Default profile photo

18 Août 2019 | 17, Av 5779 | Mise à jour le 08/08/2019 à 12h19

Rubrique France/Politique

Démolition : Le parti pris français et européen

Logements palestiniens détruits par Tsahal à proximité de la barrière de sécurité (Flash90)

La France a condamné la démolition des logements de Palestiniens au sud de Jérusalem, qu’Israël a détruits lundi 22 juillet les jugeant illégaux. La réaction de l’Etat hébreu ne s’est pas faite attendre.

Il ne faut jamais très longtemps à la France et à la communauté internationale pour réagir, et la plupart du temps de façon véhémente, aux moindres faits et gestes d’Israël.
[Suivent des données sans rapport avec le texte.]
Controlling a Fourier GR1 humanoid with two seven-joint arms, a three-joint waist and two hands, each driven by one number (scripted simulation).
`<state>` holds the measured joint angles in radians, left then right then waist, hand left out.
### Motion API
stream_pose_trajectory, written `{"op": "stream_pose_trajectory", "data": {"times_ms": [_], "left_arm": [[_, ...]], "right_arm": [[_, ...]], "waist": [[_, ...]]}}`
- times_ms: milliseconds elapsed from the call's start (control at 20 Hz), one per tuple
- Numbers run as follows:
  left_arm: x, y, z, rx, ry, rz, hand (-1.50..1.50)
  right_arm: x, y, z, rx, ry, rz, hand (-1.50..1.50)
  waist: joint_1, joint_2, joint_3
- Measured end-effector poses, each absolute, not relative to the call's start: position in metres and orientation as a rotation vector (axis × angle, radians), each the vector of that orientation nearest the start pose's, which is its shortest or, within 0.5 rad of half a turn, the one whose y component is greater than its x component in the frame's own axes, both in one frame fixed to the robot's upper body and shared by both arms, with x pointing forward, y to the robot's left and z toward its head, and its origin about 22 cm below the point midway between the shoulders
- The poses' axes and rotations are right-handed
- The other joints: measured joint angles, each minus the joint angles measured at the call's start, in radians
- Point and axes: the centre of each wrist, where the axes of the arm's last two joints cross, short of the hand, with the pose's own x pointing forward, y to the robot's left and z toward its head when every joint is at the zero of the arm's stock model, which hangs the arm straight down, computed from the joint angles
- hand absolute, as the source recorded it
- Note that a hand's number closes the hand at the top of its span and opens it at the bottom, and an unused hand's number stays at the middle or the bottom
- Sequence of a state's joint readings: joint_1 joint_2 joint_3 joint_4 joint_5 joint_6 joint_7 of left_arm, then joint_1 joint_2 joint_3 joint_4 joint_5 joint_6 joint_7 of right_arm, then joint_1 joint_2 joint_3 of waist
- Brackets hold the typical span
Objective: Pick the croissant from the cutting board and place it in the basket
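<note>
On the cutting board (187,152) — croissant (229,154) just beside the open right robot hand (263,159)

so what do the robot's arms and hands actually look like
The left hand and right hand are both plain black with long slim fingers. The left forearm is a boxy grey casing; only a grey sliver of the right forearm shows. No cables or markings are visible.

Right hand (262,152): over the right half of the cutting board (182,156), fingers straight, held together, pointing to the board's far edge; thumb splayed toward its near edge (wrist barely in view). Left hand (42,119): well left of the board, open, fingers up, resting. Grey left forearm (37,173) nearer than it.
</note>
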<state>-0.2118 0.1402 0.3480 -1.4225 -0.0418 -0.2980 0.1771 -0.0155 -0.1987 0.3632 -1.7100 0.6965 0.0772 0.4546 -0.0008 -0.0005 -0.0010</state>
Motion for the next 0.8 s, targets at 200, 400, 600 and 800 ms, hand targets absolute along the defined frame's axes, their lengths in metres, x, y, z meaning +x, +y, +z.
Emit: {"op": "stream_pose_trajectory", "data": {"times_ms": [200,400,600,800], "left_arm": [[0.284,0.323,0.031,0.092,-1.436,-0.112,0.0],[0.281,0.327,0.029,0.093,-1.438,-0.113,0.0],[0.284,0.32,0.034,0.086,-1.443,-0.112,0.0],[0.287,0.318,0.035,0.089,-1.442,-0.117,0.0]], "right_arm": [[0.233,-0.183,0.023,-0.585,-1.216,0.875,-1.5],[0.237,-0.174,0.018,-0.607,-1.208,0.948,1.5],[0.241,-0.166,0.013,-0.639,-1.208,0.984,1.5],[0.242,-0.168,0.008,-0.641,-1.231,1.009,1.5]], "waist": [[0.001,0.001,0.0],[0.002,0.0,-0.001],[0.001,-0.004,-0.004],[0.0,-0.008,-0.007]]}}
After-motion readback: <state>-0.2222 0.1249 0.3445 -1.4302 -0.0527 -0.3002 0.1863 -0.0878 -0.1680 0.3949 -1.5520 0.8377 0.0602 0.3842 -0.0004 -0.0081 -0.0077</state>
Et cette fois-ci, cela fait suite à la démolition de logements palestiniens à Sour Baher, situé à proximité de la barrière de sécurité entre Jérusalem et la Judée-Samarie, et placé sous contrôle de l’Autorité Palestinienne. 

C’est tout d’abord la France qui est monté au créneau par la voix d’une porte-parole du ministère des Affaires étrangères qui a « condamné ces démolitions contraires au droit international ». Puis les réactions se sont enchaînées. « La politique israélienne de colonisation, y compris les mesures prises dans ce contexte, telles que les transferts forcés, les expulsions, les démolitions et les confiscations d’habitations, est illégale au regard du droit international », a rappelé la porte-parole de la chef de la diplomatie européenne, Federica Mogherini. Et comme de tradition, l’ONU a embrayé en déclarant que la politique d’Israël « de détruire une propriété palestinienne n’est pas compatible avec ses obligations au regard du droit humanitaire international ». 

Suite à ces attaques, le gouvernement israélien a tenu à mettre les choses au point avec l’Europe et en particulier la France, en rappelant que la destruction par Tsahal des constructions illégales palestiniennes « repose sur une décision juridique de la plus haute instance judiciaire d’Israël ». Avant d’ajouter quelques faits primordiaux concernant la démolition des dix structures dont les bâtiments contiennent 72 logements : « Toutes les structures, adjacentes à la barrière de sécurité étaient inhabitées », tout en rappelant que la démolition a été décrétée « par la Haute Cour de justice israélienne » qui a elle-même souligné « le danger représenté par ces structures pour la sécurité, si elles sont utilisées par des terroristes ». 

Le rejet de cette plainte par le tribunal a mis un terme à une bataille judiciaire qui aura duré sept ans contre l’ordonnance qui avait mis fin aux travaux entrepris sur des immeubles d’appartements.

Le 18 juin, les résidents palestiniens avaient reçu un avis d’échéance à 30 jours de la part des autorités israéliennes qui les informait de l’intention de démolir les maisons. L’échéance a touché à sa fin jeudi dernier.

Pendant ce temps, la France par l’intermédiaire de son président Emmanuel Macron, continue de certifier, en désaccord avec l’Union des Commores que l’Île de Mayotte est bien française.